Oct. 24, 2018Print | PDF
A collaboration with the Homewood Health Centre’s Research Institute allowed us to conduct the first Canadian study to examine the perspectives of clients who are or have been on a Community Treatment Order (CTO) and, at the same time, were being served by an Assertive Community Treatment (ACT) Team.
The study, “Exploratory study of the use of community treatment orders with clients of an Ontario ACT team," found that all the participants who were or had been on CTOs and simultaneously receiving services from the ACT team, felt very negative about having been placed on a CTO initially. Although many continued to feel that the CTO had not been necessary, some acknowledged that their lives had improved in the months following being placed on the CTO. Some participants said that they felt shame and a loss of dignity when they were placed on the CTO. Others said that the CTO increased the stigma associated with a diagnosis of mental illness.
Many of the participants had positive things to say about the clinicians who were members of the ACT team, and it appeared that their attitude towards the CTO was influenced by the degree of trust they felt for members of the team. Some recognized that these professionals were trying to help them, and a few considered them to be “like friends.”
The clinicians we interviewed stressed that placing a client on a CTO was always a last resort. They tended to see it as a “protective measure” and “a safety net.” The decision is considered carefully by the team members, and the family is involved whenever possible. They also talked about making every effort to avoid having to enforce the CTO, which can involve asking the police to bring the client to see a psychiatrist. They said their experience has led them to believe that employing a CTO for certain clients prevents rehospitalization or at least reduces the number of rehospitalizations for these clients. They also stressed that the outcome of the CTO is very much affected by the quality of the relationship they are able to develop with the client. It was evident that they invest much effort in developing a positive therapeutic rapport with their clients.
Two students were involved in this study. Cara Grosset (current doctoral candidate) served as research associate and interviewer of the study’s participants. She was participated in the analysis of the data. Master of Social Work graduate (2015) Stephanie Engel assisted with the review of relevant literature.
Through this study we were intrigued to learn that this ACT team, overall, viewed the appropriate use of CTOs with difficult-to-treat clients as having positive outcomes. This was somewhat unexpected because the literature reveals considerable debate regarding the effectiveness of what is considered to be a coercive intervention.
The next step for this project is to follow up on the interesting issues identified through this work. One of the issues identified in this study was clients’ concerns about the stigma associated with being diagnosed with a mental illness. Magnus is currently involved in several studies exploring the difficulties faced by individuals diagnosed with serious mental illness and the stigma associated with it.

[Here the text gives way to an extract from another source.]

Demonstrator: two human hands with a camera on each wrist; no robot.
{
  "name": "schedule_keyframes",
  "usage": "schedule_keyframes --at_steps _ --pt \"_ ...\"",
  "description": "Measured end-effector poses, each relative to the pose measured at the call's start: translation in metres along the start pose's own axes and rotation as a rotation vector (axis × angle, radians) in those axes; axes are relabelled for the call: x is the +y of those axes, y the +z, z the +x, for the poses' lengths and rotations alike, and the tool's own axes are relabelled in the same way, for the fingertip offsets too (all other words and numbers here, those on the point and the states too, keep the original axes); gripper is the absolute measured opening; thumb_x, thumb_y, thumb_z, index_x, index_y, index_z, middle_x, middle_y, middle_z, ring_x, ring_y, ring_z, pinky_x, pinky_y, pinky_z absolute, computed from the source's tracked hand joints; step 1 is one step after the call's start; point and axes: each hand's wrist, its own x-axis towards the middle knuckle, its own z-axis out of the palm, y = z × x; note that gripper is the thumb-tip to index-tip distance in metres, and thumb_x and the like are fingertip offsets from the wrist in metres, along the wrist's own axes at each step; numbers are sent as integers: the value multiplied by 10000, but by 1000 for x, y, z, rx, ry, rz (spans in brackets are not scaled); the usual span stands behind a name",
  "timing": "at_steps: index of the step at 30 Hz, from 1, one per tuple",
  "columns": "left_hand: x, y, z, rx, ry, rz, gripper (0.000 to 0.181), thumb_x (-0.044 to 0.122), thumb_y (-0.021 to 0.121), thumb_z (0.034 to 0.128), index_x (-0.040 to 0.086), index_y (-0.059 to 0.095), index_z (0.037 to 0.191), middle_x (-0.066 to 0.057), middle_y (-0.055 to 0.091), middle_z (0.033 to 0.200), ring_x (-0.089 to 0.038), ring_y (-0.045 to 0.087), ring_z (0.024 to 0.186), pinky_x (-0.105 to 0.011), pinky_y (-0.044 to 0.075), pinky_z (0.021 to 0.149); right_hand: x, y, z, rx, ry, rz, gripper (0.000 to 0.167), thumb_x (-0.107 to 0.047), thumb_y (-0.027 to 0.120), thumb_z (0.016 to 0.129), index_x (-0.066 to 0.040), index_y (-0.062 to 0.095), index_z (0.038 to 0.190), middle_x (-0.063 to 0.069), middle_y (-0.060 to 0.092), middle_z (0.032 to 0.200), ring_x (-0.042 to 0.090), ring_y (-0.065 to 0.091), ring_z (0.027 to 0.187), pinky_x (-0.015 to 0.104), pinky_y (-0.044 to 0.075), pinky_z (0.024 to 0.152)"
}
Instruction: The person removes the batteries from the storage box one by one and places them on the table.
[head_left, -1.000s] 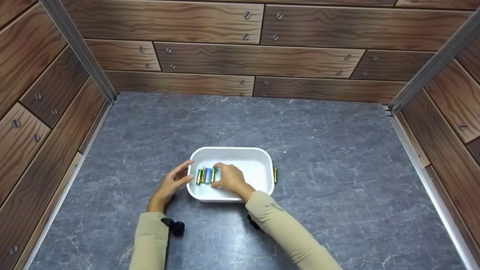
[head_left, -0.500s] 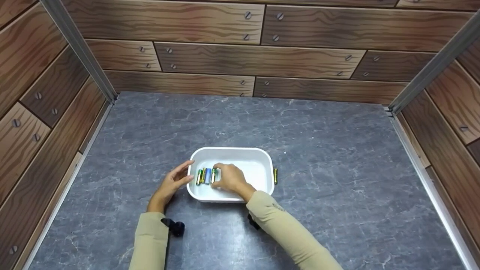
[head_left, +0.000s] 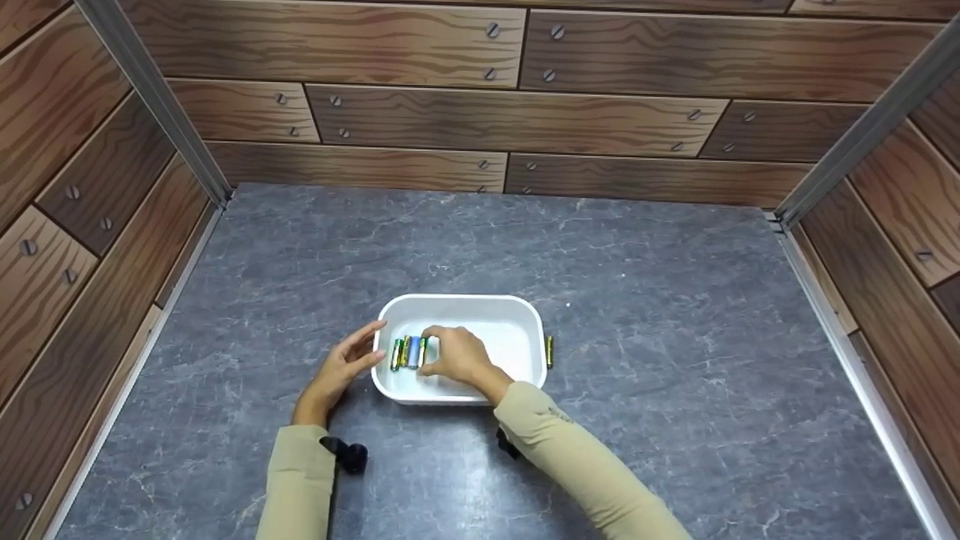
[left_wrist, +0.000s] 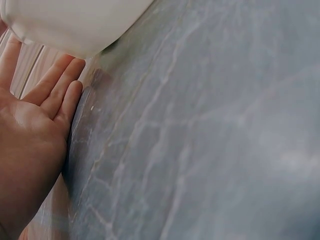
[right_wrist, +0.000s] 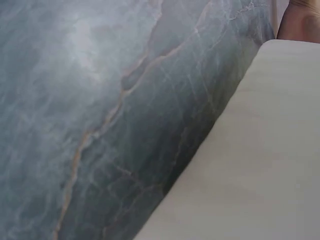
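A white tray (head_left: pixel 480 394) holds a short row of batteries near its left end: a green one (head_left: pixel 396 355), a yellow one (head_left: pixel 406 351), a blue one (head_left: pixel 414 352) and another green one (head_left: pixel 423 351). My right hand (head_left: pixel 459 355) reaches into the tray and pinches that last battery by its ends between thumb and finger. At the tray's left wall, my left hand (head_left: pixel 341 371) touches the rim with extended fingers. In the left wrist view, the left hand (left_wrist: pixel 37 120) lies beside the tray wall (left_wrist: pixel 75 25). The right wrist view shows mostly the tray's outside (right_wrist: pixel 250 150).
One yellow-green battery (head_left: pixel 550 351) lies on the dark marbled table (head_left: pixel 675 337), just outside the tray's right wall. Wood-patterned panels (head_left: pixel 420 112) with metal corner posts stand at the back and both sides.
The battery in my right hand has shifted slightly left, closing the small gap to the blue one. My left hand keeps its place on the rim.
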Motion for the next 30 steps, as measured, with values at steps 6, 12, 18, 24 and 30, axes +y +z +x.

We hope that the findings from this exploratory study stimulate further research regarding the effectiveness of the combination of CTOs and ACT. Questions that need to be addressed include:
We hope our study will influence mental health professionals and policy makers responsible for the treatment of persons diagnosed with serious mental illness. In particular, we hope this study will contribute to the provision of adequate funding for Assertive Community Treatment teams so that all persons who are placed on a CTO can access the services and support that an ACT team can provide. Our study suggests that having the support of a well-functioning ACT team may increase the helpfulness of a Community Treatment Orders for at least some individuals with serious and persistent mental illness.
We wish to acknowledge the contributions of the ACT Team psychiatrist Dr. Linda McColl and Irene Dullart, MSW. We also thank the clients and the other staff members of the ACT Team for their participation.
We would also like to acknowledge funding provided by Mitacs and the Homewood Health Research Institute for this study.
Carol Stalker is a Professor Emeritus of the Lyle S. Hallman Faculty of Social Work. She has been funded by the Canadian Institutes for Health Research and practiced front-line social work for over 20 years before becoming a professor. For Carol, who worked for many years in mental health settings, this research reflects her long-standing interest in effective interventions with individuals living with mental illness.
Magnus Mfoafo- M’Carthy is an associate professor in the Lyle S. Hallman Faculty of Social Work. He has more than 15 years of social work practice experience in New York, British Columbia and Ontario. In 2017 he received a grant to contribute knowledge about West African disability stigma through the competitive Social Sciences and Humanities Research Council (SSHRC) Insight Grant program. For Magnus, whose work experience with clients placed on a CTO spanned a period of 10 years, this research was a continuation of his interest in psychiatric consumers’ experiences of these orders. His doctoral research involved interviewing psychiatric consumers in the Toronto area regarding their thoughts and feelings about being placed on a CTO.